[Data]

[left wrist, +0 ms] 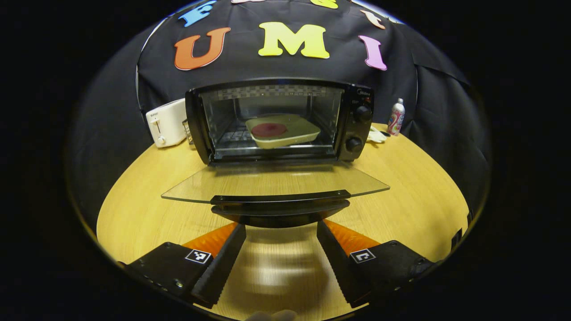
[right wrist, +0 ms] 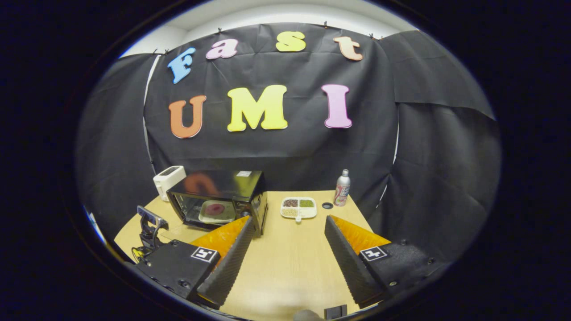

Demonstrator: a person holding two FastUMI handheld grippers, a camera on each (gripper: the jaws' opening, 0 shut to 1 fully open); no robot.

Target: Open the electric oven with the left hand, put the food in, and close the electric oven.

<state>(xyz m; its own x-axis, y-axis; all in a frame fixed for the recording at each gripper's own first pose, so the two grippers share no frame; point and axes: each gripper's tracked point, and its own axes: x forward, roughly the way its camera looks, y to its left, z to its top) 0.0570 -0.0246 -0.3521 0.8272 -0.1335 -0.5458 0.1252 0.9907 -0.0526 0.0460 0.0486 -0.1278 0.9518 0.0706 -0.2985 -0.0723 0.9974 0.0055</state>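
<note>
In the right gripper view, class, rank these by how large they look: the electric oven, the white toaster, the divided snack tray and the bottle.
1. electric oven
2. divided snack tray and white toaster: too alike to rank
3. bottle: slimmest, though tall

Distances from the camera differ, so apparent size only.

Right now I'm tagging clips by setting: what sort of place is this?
Likely a staged kitchen-style recording booth: an electric oven, a toaster and a compartment tray on a wooden table, black cloth behind.

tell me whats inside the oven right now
Inside the oven, a pale dish sits on the wire rack, holding a round dark red piece of food. The glass door hangs open. The rack beneath the dish is covered.
</note>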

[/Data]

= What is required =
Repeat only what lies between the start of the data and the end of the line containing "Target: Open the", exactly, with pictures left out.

= Answer box =
[left wrist, +0 ms] 
[right wrist, +0 ms] 

Demonstrator: a person holding two FastUMI handheld grippers, a camera on each (gripper: the jaws' opening, 0 shut to 1 fully open); no robot.

Target: Open the electric oven with the left hand, put the food in, and close the electric oven.

Whatever the exercise asked has now been answered.